Targeted Sequencing Identifies 90 Neurodevelopmental Disorder Risk Genes with Autism and Developmental Disability Biases
Objectives: Using a targeted sequencing approach, we aimed to screen over 10,000 NDD probands for disruptive variation in high-impact genes curated from published exome sequencing studies to identify individuals carrying novel de novo events, proving the statistical significance of specific genes. While disruptive genetic events may be individually rare, by leveraging samples and data from multiple comorbid conditions (e.g., ASD and ID/DD), we increase our sensitivity to identify the most important risk genes.

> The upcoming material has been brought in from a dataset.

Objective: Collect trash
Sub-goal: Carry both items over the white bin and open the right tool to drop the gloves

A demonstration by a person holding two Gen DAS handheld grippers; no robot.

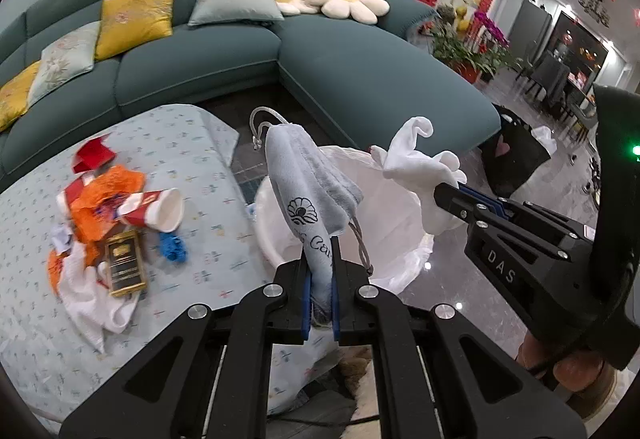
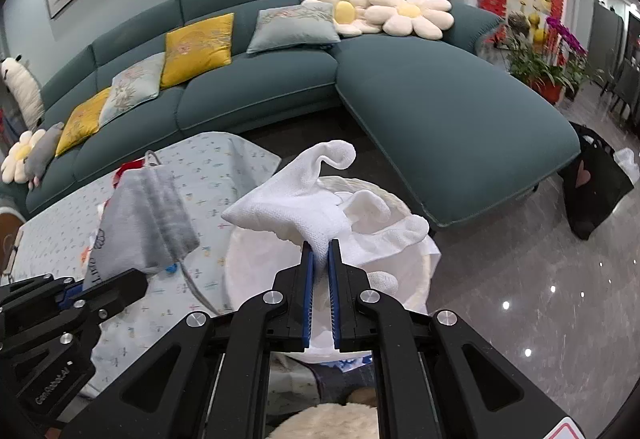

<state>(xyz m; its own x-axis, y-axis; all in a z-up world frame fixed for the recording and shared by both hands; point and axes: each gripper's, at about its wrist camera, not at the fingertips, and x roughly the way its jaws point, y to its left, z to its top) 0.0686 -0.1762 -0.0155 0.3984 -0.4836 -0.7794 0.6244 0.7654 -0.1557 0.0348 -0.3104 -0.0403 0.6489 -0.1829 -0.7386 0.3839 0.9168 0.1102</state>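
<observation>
My left gripper (image 1: 320,263) is shut on a grey-blue drawstring pouch (image 1: 304,179) with a shell logo, held upright beside the white-lined trash bin (image 1: 400,263). My right gripper (image 2: 320,251) is shut on a crumpled white cloth (image 2: 304,207), held over the bin (image 2: 424,279). In the left wrist view the right gripper (image 1: 450,187) and its cloth (image 1: 420,167) are at the right. In the right wrist view the left gripper (image 2: 136,277) and pouch (image 2: 144,223) are at the left. More trash lies on the table: a red paper cup (image 1: 156,209), orange wrapper (image 1: 108,199), gold box (image 1: 125,263), blue scrap (image 1: 173,245), white cloth (image 1: 96,295).
The table (image 1: 180,143) has a pale patterned cloth. A teal sectional sofa (image 1: 360,71) with cushions stands behind. A black bag (image 1: 516,159) sits on the glossy floor at right, near potted plants (image 1: 464,47).
</observation>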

Methods: We applied single-molecule molecular inversion probes to sequence 208 candidate genes from an international cohort of 13,475 NDD probands (n=6,410 with a primary diagnosis of ASD and n=7,065 with ID/DD) and 2,867 unaffected sibling controls. Samples were collected as part of an international consortium termed the ASID (Autism Spectrum/Intellectual Disability) network that involved 15 centers across seven countries and four continents where patients were largely consented for clinical follow-up.
We report 90 genes that show an excess of de novo mutations or an overall burden of private, disruptive mutations in 5.4% of patients screened in the study compared to unaffected controls. We identify 44 novel NDD genes that reach locus-specific significance (e.g., NAA15, KMT5B, ASH1L, KATNAL2 and NCKAP1) and confirm the importance of previously reported high-impact genes (e.g., SCN2A, ARID1B, ADNP, CHD8 and POGZ). Neuronal-based assays for a subset of genes in Drosophila as a model system add further evidence to bolster their involvement in NDDs, including genes at the cusp of statistical significance. While many genes are clearly risk factors for NDD broadly, secondary analyses of both the genetic burden and subsequent patient follow-up for 25 genes in 303 patients highlights genes with a statistical bias toward ASD versus ID/DD diagnosis. We find that patients with mutations in genes enriched for ASD show significantly lower rates of seizures (p = 1.20x10-4), congenital abnormalities (p = 1.88x10-2), and microcephaly (p = 1.79x10-7) but higher rates of macrocephaly (p = 5.25x10-3) compared to comorbid ASD and ID/DD genes and strong ID/DD genes. Clinical follow-up for specific genes—NAA15, KMT5B and ASH1L—reveals novel syndromic and non-syndromic forms of disease with variable penetrance.
Conclusions: In total, 43% (90/208) of our candidate genes reach locus-specific significance for disruptive mutations, closely matching empirical expectations based on the mutational differential between probands and unaffected siblings. We observe evidence of phenotypic bias (ASD versus ID/DD) for severe mutations in 25 genes, specifically highlighting a gene network associated with high-functioning autism (FSIQ > 100).